I am experiencing an issue with Elastic APM where the system.cpu.total.norm.pct metric for a specific service is always 1, indicating that CPU usage is constantly at 100%,
However, when I check inside the container, I do not see the same behavior.
I've configured the Java Agent in the container as follows:
java -DXms1024M -Xmx1024M
-XX:+UseParallelGC -Xlog:gc:logs/gc.log
-Djava.rmi.server.hostname=127.0.0.1 -Dcom.sun.management.jmxremote -Dcom.sun.management.jmxremote.port=999 -Dcom.sun.management.jmxremote.authenticate=false -Dcom.sun.management.jmxremote.ssl=false
-javaagent:/opt/app/bin/elastic-apm-agent-1.47.1.jar
-Delastic.apm.service_name={backend-service}
-Delastic.apm.secret_token={secret_token}
-Delastic.apm.server_url=https://localhost:8200
-Delastic.apm.transaction_sample_rate=0.1
-Delastic.apm.cpu_count=2
Does anyone know what could be causing this issue?
Hi !
There is probably an issue with how the metric is captured by the agent here.
Before we dig any further are also a few unexpected things in your configuration that would be nice to fix:
-Delastic.apm.cpu_count=2
: I don't know this config option, do you know where it comes from ?
-Delastic.apm.server_url=https://localhost:8200
will make the agent send data to localhost
which means unless there is an apm-server running within the container it's quite unlikely to send data anywhere.
Yes, I couldn’t find the parameter -Delastic.apm.cpu_count=2
in Elastic either. I think the issue is that the Elastic Java Agent has misinterpreted the number of cores on my host machine, causing the CPU percentage to always appear high. So, I asked ChatGPT about how to configure it :D, and it provided me with that parameter—most likely, it just made it up.
Besides that, regarding your second point, I have correctly configured the data to be sent to my Elastic APM server, as you can see in the screenshot below:
The system.cpu.total.norm.pct
metric is captured from the JMX interface OperatingSystemMXBean.getSystemCpuLoad
, as I see that you have configured settings to connect to the remote JMX interface, can you try to see what is the actual value of this MBean attribute with a tool like jconsole or visualvm ?
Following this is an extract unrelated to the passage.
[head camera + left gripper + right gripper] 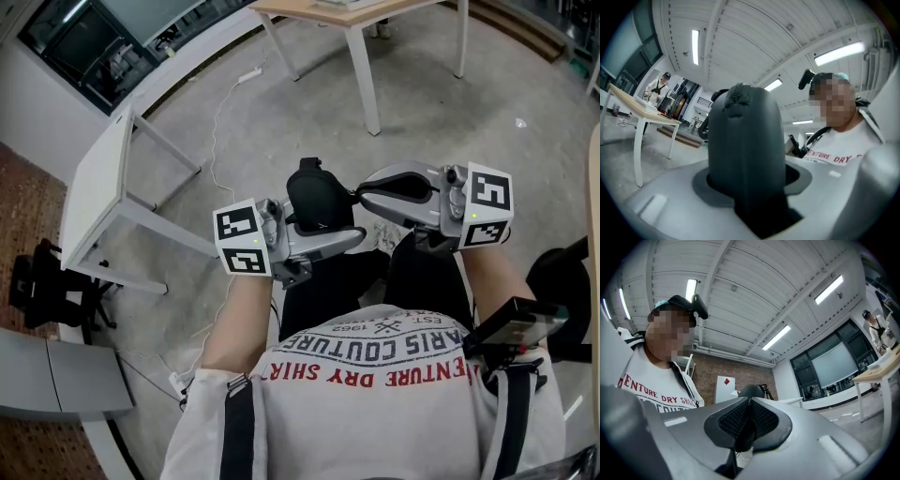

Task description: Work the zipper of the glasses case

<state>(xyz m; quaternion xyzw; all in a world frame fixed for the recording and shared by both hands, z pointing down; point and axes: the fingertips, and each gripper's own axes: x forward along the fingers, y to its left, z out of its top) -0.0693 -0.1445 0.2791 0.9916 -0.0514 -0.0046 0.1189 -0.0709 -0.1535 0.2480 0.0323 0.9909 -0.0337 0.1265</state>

If the value read through JMX is consistent with what the agent reports, then it means the problem is in the JVM, what version are you using ? There has been quite a few bugs in this area, in particular when running in containers.
I checked the CPU usage through JConsole, and it appears to be at a normal level, which is different from what Elastic shows (always 100% CPU usage). What could be causing this issue?
Hi,
Maybe you could try updating to the latest agent version to see if that makes a difference here. If that's still an issue we will need to investigate further.